Bad Faith Grandstanding on Campus Free Speech Shouldn't Be Rewarded


Many of you have seen the fallout over recent congressional testimony about antisemitism on college campuses, featuring the presidents of MIT, Penn, and Harvard. A particularly high-profile exchange came from Rep. Elise Stefanik (R-NY), demanding to know if calling for "genocide" of Jews violated these university's conduct policies. 

The context of this questioning was the use of "intifada" in campus protests, which Stefanik suggested should be viewed as "genocidal". Right from the start, that should give us pause -- the ambiguity of "intifada" being conflated into "genocide" on its own gives ample reason for the university presidents to demur over committing to formal penalties. And certainly, in a world where its increasingly common to claim that Israel is pursuing a policy of genocide towards Palestinians, Jewish leaders should think long and hard about whether they really want to institute a rule that speech "advocating genocide" can be banned from campus. As Justice Black put it in his Beauharnais dissent, warning minority groups about the "victory" of securing a ban on hate speech: "Another such victory and I am undone."

Nonetheless, I've seen many people praising Stefanik for her "hard questioning", and dismissing the university presidents' responses as "dodges" or missteps. As grandstanding, I might concede that Stefanik was effective. But on substance, she was dead wrong, and the university presidents got it right. What we had here was a textbook example of an effective demagogue putting her targets in an impossible situation, and resolutely refusing to allow them to give a "good" answer, and I'm annoyed that this is being viewed as anything other than the bad faith rabble-rousing that it is.

Jon Chait has an excellent piece on this that strikes exactly the right notes. Here's his reprint of the relevant exchange between Stefanik and UPenn President Elizabeth Magill.

STEFANIK: Ms. Magill, at Penn, does calling for the genocide of Jews violate Penn’s rules or code of conduct? Yes or no?
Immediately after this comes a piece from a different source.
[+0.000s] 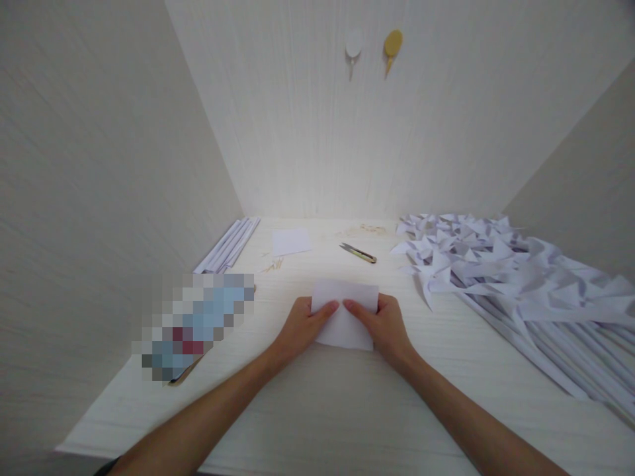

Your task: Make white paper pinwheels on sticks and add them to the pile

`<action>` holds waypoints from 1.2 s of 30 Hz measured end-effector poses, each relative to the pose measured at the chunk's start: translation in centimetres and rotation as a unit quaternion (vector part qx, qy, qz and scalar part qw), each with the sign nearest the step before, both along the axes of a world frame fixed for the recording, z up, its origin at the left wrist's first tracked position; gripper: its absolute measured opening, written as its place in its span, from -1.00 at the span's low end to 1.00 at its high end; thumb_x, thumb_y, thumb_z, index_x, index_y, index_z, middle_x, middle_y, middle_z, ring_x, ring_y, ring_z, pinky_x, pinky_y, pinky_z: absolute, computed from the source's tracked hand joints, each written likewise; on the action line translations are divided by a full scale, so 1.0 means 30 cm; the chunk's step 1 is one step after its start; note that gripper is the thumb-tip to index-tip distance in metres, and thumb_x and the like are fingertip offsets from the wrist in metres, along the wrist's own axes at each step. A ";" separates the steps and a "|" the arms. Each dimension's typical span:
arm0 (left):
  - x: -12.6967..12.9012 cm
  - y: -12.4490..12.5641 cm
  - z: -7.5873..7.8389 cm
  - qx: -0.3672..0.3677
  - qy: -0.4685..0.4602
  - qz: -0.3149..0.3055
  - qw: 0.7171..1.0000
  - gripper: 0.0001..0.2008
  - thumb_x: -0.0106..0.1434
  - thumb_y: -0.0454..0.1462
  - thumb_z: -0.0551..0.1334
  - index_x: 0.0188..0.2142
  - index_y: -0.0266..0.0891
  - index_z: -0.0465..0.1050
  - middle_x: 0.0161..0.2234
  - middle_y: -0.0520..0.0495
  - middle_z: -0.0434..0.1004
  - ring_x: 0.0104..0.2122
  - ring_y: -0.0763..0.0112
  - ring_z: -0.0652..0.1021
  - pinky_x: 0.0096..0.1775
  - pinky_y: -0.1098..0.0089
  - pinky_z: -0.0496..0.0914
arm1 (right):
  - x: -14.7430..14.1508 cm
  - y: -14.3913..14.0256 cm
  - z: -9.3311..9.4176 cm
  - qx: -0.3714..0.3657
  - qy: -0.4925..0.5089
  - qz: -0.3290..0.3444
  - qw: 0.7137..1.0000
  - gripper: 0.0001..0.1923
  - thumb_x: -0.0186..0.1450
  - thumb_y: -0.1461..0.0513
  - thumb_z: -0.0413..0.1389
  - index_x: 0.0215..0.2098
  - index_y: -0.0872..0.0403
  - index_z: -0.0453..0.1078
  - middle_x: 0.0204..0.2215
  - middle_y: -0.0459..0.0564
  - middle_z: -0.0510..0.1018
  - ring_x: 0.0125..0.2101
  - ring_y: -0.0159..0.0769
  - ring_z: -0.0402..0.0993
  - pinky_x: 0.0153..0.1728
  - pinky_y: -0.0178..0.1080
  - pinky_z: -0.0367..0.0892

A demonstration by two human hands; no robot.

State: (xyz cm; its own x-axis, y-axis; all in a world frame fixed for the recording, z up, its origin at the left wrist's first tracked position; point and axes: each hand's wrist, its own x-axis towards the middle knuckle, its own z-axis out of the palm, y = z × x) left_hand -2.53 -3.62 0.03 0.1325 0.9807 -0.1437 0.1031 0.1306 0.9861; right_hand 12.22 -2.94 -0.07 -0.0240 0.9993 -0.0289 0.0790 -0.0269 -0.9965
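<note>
A piece of white paper [343, 330] is held up between both hands over the middle of the white table. My left hand [303, 324] grips its left edge, thumb on the near face and fingers hidden behind. My right hand [387, 324] has the right edge in the same way, and the two thumb tips almost meet near the middle. Beyond the paper lie small thread snips [358, 252] with dark blades. Another flat white sheet [291, 241] rests farther back to the left.
Many paper pinwheels [456, 254] on rolled paper sticks [560, 350] are heaped at the right. Several paper rolls [229, 244] lie at the back left, near a blurred-out object [213, 324]. Small toothpick-like pieces [274, 265] are scattered behind. Two hooks, one yellow [393, 43], are on the wall.
</note>
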 end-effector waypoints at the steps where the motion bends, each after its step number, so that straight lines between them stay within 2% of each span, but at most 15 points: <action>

MAGILL: If the speech turns into conduct, it can be harassment. Yes.

STEFANIK: I am asking, specifically calling for the genocide of Jews, does that constitute bullying or harassment?
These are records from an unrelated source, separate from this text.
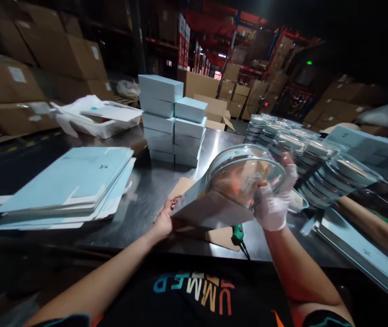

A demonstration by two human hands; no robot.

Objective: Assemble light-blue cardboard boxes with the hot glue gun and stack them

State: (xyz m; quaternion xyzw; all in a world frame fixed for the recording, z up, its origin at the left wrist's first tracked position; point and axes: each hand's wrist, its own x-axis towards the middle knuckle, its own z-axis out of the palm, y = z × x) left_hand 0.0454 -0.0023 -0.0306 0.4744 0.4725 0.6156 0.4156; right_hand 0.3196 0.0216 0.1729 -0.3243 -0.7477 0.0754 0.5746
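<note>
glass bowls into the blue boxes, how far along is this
Done: closed blue boxes stand stacked at the back of the table. In hand: the gloved right hand holds a glass bowl against a box that the left hand grips by its edge. Left: a pile of flat boxes and rows of stacked bowls on the right.

The bench (139, 200) is dull silver steel. The folded boxes (171, 120) stacked near its far edge are pale blue, as are the flat carton blanks (74, 184) at its left edge. The basket (107, 128) at the far left corner is white. The right hand (274, 202) wears a translucent white glove and holds a clear glass bowl (243, 175). The shirt (197, 290) is black with blue, cream and orange letters.
</note>
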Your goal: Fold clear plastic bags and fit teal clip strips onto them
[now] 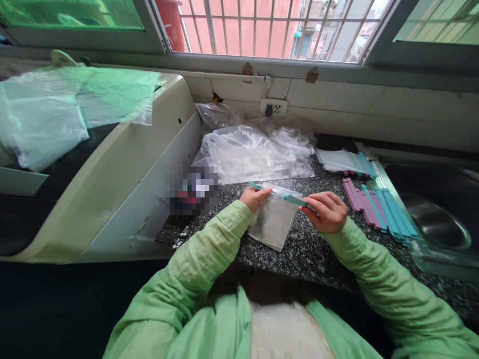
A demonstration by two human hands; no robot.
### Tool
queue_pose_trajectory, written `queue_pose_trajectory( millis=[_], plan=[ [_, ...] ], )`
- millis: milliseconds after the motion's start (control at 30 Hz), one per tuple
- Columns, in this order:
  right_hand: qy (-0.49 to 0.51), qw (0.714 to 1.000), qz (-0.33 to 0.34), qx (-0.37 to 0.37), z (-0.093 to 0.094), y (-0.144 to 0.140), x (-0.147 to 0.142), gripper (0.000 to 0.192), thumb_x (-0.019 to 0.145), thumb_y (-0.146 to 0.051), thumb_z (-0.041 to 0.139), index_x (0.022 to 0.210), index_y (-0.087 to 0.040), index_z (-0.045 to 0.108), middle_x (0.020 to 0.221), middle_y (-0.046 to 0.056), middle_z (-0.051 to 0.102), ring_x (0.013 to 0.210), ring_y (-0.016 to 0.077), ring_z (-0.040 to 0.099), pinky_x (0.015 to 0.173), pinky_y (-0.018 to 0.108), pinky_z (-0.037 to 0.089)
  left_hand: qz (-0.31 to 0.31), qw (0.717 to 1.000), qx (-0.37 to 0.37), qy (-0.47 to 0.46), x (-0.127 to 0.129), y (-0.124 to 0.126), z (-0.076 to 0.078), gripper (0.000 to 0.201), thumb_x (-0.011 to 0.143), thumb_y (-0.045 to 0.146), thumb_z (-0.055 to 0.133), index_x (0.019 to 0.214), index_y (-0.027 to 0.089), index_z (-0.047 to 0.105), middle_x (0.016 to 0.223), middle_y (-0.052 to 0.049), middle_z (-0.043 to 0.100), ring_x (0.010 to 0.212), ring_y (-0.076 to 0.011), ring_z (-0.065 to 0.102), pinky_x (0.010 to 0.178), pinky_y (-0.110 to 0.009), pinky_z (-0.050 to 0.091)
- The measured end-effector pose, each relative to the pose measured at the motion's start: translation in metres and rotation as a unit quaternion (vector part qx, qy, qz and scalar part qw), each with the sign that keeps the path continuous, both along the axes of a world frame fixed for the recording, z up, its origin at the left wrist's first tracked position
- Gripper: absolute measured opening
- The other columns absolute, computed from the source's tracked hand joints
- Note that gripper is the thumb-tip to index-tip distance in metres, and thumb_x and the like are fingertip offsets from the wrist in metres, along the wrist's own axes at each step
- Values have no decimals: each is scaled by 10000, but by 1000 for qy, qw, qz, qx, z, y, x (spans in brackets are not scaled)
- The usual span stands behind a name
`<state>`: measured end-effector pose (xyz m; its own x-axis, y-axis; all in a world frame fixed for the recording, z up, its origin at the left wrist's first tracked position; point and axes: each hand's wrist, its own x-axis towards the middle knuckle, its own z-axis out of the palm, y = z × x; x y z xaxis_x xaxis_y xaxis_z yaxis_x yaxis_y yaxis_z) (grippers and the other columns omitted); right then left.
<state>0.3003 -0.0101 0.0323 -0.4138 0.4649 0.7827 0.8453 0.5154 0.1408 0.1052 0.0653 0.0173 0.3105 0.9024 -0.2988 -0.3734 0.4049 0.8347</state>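
Roughly from the left: a white machine housing (123,169) fills the 9 o'clock side, with thin plastic sheets (45,117) draped over its top. Next, a blurred-out patch at the edge of the speckled stone surface (310,249). A heap of clear empty bags (247,152) lies at 12 o'clock from the hands.

Left hand (254,198): fingers closed, pinching the left end of the teal clip (284,195) along the top of a small clear bag (275,219). Right hand (326,212): fingers closed on the right end of the same clip. The bag hangs from the clip, low over the surface at centre, its bottom corner toward 6 o'clock and seemingly resting on the stone. The clip's long axis runs about 10 to 4 o'clock, left end slightly farther from the person; the bag mouth faces 12 o'clock.

Progress, as a judgement: the clip looks seated across the full mouth, so this bag seems nearly closed. Cannot tell if it is fully pressed shut.

At 3 o'clock lie loose purple clips (361,204) and blue clips (392,214), unused, side by side. A stack of flat bags (342,160) sits at 1 o'clock. Far right, a steel sink (437,219).
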Motion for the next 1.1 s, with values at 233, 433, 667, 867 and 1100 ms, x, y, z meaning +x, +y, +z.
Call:
queue_pose_trajectory(
  millis=[233, 433, 667, 867, 1100],
  plan=[
    [-12, 1000, 7, 3, 1, 1, -1, 112, 744, -268, 614, 840, -212, 633, 725, 28, 667, 653, 142, 576, 621, 269, 486, 2, 1000, 8, 5, 1, -2, 6, 331, 337, 279, 807, 440, 123, 534, 391, 44, 496, 386, -43, 415, 413, -189, 302],
    [-21, 1000, 2, -15, -2, 1, -1, 118, 763, -268, 589, 849, -208, 643, 724, 29, 669, 654, 136, 577, 621, 268, 476, 1, 999, 32, 14, 0, 0, -2, 334, 361, 299, 798, 442, 123, 526, 391, 46, 470, 384, -39, 388, 406, -191, 274],
    [-20, 1000, 17, -6, -5, 2, -2, 137, 762, -251, 590, 878, -194, 637, 728, 34, 665, 656, 136, 555, 617, 270, 447, 0, 999, 45, 29, 0, 5, -10, 338, 394, 297, 787, 428, 122, 499, 374, 62, 418, 365, -24, 335, 398, -186, 232],
    [-29, 999, 7, -21, -8, 3, -1, 168, 776, -251, 573, 919, -189, 635, 744, 40, 660, 684, 142, 547, 640, 278, 427, 1, 999, 39, 30, 0, 4, -11, 312, 438, 264, 778, 444, 126, 499, 366, 68, 403, 361, -27, 334, 397, -183, 230],
    [-35, 999, 13, -11, -7, 4, -5, 143, 764, -224, 586, 885, -170, 640, 733, 46, 657, 680, 149, 534, 626, 285, 409, 18, 996, 65, 58, 0, 5, -15, 299, 434, 288, 768, 442, 125, 517, 396, 59, 426, 404, -39, 353, 431, -195, 246]
  ],
)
MAGILL: If it is directed and severe, pervasive, it is harassment.

STEFANIK: So the answer is yes.

MAGILL: It is a context-dependent decision, congresswoman.

STEFANIK: So calling for the genocide of Jews is, depending upon the context, that is not bullying or harassment. This is the easiest question to answer. Yes, Ms. Magill. So is your testimony that you will not answer yes? Yes or no?
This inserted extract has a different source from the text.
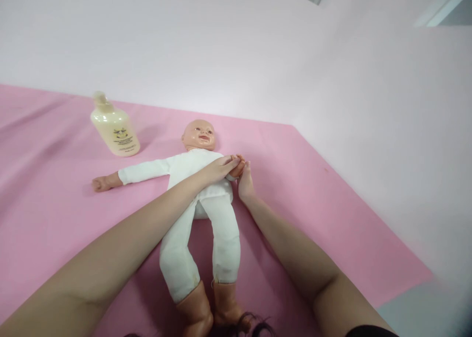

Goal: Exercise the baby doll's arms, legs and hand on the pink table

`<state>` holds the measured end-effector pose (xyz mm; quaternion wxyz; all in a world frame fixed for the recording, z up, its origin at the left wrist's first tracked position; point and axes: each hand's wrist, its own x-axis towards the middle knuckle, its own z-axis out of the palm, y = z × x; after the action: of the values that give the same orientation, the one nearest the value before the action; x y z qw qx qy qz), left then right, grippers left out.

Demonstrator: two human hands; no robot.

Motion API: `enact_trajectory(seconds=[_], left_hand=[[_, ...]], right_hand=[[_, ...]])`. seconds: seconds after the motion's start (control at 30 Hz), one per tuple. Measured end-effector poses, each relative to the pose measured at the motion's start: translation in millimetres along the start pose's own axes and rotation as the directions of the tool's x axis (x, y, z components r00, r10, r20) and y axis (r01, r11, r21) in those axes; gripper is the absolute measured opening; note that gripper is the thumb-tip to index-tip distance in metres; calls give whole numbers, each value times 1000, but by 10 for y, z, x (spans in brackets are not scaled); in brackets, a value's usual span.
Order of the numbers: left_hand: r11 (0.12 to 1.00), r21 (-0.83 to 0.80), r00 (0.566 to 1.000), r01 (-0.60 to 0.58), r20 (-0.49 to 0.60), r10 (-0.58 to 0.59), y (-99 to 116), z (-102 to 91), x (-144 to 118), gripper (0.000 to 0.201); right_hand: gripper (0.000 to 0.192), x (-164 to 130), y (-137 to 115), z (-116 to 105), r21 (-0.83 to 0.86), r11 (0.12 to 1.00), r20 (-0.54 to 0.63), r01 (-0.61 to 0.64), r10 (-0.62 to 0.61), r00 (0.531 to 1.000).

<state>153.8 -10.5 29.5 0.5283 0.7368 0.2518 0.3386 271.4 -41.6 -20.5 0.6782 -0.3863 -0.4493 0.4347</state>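
On its back lies a baby doll (221, 219) with a white cloth body and bare plastic head, hands and feet. My left hand (223, 168) reaches across the doll's torso, its fingers closed on the doll's small hand (238, 168). From the other side my right hand (246, 183) presses against that same doll hand, its fingers partly hidden behind it. The doll's other arm (143, 170) stretches out flat to the left. Beyond that arm stands a pale yellow pump bottle (117, 130) with dark print on its front.
A pink cover (313, 199) lies under the doll and bottle, with its edge running diagonally down the right side. A white wall or surface (184, 46) rises behind it. Strands of dark hair (258, 324) hang into view at the bottom, near the doll's feet.
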Motion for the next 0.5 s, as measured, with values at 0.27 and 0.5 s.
enact_trajectory(seconds=[0.27,0.5], left_hand=[[1000,-7,1000,-7,4,7,50,9,-15,61],[1000,-12,1000,-10,-5,10,46,11,-17,60]], right_hand=[[54,2,1,-6,24,1000,11,12,-13,1000],[54,15,23,-22,16,1000,8,25,-25,1000]])
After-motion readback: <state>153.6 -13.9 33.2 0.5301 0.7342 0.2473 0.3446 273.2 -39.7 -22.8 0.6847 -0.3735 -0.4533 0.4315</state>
MAGILL: If the speech becomes conduct. It can be harassment, yes.

STEFANIK: Conduct meaning committing the act of genocide. The speech is not harassment. This is unacceptable. Ms. Magill, I’m gonna give you one more opportunity for the world to see your answer. Does calling for the genocide of Jews violate Penn’s code of conduct when it comes to bullying and harassment? Yes or no?

MAGILL: It can be harassment.

This has been treated as Magill being evasive and Stefanik trying to nail her down. But in reality, everything Magill is saying is exactly correct. What she said is pretty similar to how I would've responded to my own students if they asked what the rules were surrounding such speech in a campus environment, and I resent the notion that giving an accurate answer to that question should be characterized as a faux pas. 

The truth is that even hateful speech -- and a call to genocide certainly qualifies as one -- is not the subject of proscription on university campuses. This is not some rule that was just made up when Jews got antsy; it was the same principle that demanded UC-Berkeley permit an unabashed racist like Milo speak on campus and insisted that avowed White supremacist Richard Spencer be allowed to give talks at campuses nationwide. Antisemitic speech is antisemitic, but when it is just speech and not conduct, it is still protected by principles of free speech. In her testimony Magill held the line admirably, and now she's being pilloried for it.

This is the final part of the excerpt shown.